The DAOS agent is a daemon residing on the client node and interacts with the DAOS client library through dRPC to authenticate the application process. It is a trusted entity that can sign the DAOS Client credentials using local certificates. The agent can support different authentication frameworks and uses a Unix Domain Socket to communicate with the client library. The DAOS agent is written in Go and communicates through gRPC with the control plane component of each DAOS server to provide DAOS system membership information to the client library and to support pool listing.

Network Transport and Communications

As introduced in the previous section, DAOS uses three different communication channels.

gRPC and Protocol Buffers

gRPC provides a bi-directional secured channel for DAOS management. It relies on TLS/SSL to authenticate the administrator role and the servers. Protocol buffers are used for RPC serialization and all proto files are located in the proto directory.

dRPC

dRPC is communication channel built over Unix Domain Socket that is used for inter-process communications. It provides both a C and Go interface to support interactions between:

  • the agent and libdaos for application process authentication
  • the daos_server (control plane) and the daos_io_server (data plane) daemons Like gRPC, RPC are serialized via protocol buffers.

CART

CART is a userspace function shipping library that provides low-latency high-bandwidth communications for the DAOS data plane. It supports RDMA capabilities and scalable collective operations. CART is built over Mercury and libfabric. The CART library is used for all communications between libdaos and daos_io_server instances.

DAOS Layering and Microservices

Architecture

The DAOS stack is organized as a set of microservices over a client/server architecture. The figure below shows the logical layering of the DAOS stack.

Code Structure

Infastructure & Microservices

Software Compatibility

Interoperability in DAOS is handled via protocol and schema versioning for persistent data structures.

Protocol Compatibility

Limited protocol interoperability is to be provided by the DAOS storage stack. Version compatibility checks will be performed to verify that:

  • All targets in the same pool run the same protocol version.
  • Client libraries linked with the application may be up to one protocol version older than the targets.

If a protocol version mismatch is detected among storage targets in the same pool, the entire DAOS system will fail to start up and will report failure to the control API. Similarly, connection from clients running a protocol version incompatible with the targets will return an error.

PM Schema Compatibility and Upgrade

The schema of persistent data structures may evolve from time to time to fix bugs, add new optimizations or support new features. To that end, the persistent data structures support schema versioning.

Upgrading the schema version is not done automatically and must be initiated by the administrator. A dedicated upgrade tool will be provided to upgrade the schema version to the latest one. All targets in the same pool must have the same schema version.
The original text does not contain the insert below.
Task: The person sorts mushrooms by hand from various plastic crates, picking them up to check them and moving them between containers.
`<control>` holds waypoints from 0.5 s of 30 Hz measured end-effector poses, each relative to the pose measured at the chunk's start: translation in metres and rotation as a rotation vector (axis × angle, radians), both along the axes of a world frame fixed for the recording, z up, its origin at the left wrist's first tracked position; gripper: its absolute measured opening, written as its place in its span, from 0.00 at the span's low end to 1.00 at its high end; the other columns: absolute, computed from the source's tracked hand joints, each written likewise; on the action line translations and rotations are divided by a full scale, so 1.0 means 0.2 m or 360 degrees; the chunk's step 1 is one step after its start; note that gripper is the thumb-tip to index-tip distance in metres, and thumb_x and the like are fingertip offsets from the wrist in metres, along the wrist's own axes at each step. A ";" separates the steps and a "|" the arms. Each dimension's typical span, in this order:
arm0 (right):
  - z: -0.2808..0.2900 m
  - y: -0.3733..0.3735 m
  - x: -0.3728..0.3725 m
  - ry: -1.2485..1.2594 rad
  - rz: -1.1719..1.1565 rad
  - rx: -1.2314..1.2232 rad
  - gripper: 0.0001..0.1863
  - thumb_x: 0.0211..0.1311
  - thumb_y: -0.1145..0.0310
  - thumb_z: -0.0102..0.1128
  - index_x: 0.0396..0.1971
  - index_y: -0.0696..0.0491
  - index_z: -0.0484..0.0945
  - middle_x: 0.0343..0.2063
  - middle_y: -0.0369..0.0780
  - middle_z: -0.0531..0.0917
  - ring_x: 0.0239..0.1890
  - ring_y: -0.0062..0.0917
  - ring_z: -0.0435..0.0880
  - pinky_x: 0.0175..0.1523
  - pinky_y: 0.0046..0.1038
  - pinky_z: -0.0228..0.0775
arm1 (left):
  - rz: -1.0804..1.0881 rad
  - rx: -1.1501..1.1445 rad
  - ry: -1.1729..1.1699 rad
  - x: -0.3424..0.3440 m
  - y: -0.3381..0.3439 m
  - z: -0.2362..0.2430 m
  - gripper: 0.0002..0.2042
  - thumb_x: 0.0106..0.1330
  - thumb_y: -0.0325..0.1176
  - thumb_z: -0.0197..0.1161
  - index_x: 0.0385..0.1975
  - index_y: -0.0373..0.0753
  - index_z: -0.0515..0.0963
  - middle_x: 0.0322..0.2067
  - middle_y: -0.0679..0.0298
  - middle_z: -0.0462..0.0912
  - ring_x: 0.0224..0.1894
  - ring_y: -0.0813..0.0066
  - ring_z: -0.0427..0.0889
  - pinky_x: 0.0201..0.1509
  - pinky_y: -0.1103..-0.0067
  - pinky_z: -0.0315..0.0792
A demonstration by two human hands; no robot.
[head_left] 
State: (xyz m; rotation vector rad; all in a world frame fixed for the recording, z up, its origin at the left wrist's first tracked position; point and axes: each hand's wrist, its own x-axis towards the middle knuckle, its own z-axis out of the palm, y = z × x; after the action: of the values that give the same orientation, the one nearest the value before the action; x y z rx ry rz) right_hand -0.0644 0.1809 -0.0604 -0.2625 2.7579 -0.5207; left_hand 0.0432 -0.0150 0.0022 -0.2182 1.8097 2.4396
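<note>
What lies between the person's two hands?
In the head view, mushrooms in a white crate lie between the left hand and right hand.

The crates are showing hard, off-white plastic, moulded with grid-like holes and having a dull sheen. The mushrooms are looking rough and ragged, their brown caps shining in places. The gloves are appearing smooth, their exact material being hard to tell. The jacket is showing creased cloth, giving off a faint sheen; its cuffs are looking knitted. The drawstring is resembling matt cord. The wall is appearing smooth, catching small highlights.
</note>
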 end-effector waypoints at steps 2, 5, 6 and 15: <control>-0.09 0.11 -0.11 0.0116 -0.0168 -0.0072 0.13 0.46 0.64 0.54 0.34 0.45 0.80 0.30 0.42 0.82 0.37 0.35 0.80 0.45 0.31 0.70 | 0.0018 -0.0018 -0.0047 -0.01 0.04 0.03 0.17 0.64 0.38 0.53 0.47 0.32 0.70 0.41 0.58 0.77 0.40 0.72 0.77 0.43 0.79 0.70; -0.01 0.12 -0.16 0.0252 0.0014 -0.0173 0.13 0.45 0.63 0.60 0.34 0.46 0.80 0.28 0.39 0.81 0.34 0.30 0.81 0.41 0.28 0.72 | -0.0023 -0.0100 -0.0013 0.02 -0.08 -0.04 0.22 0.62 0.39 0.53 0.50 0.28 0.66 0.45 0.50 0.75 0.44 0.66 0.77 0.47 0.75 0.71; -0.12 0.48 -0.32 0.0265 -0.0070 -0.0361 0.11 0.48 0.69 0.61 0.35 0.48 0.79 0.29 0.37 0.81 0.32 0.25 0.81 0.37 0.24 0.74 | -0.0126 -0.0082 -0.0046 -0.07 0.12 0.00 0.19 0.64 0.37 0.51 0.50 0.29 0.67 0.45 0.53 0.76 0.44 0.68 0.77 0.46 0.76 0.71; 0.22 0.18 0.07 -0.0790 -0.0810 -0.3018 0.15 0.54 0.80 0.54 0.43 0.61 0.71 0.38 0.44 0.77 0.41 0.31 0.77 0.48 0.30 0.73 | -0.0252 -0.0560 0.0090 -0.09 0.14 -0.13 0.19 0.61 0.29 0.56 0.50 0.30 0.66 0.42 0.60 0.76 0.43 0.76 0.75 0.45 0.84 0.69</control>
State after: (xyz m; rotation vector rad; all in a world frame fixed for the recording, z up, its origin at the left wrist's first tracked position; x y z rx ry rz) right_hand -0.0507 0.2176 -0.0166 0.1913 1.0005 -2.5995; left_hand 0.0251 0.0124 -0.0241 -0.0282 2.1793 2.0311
Version checks are performed at system initialization time to enforce this constraint.

To limit the validation matrix, each new DAOS release will be published with a list of supported schema versions. To run with the new DAOS release, administrators will then need to upgrade the DAOS system to one of the supported schema version. New target will always be reformatted with the latest version. This versioning schema only applies to data structure stored in persistent memory and not to block storage that only stores user data with no metadata.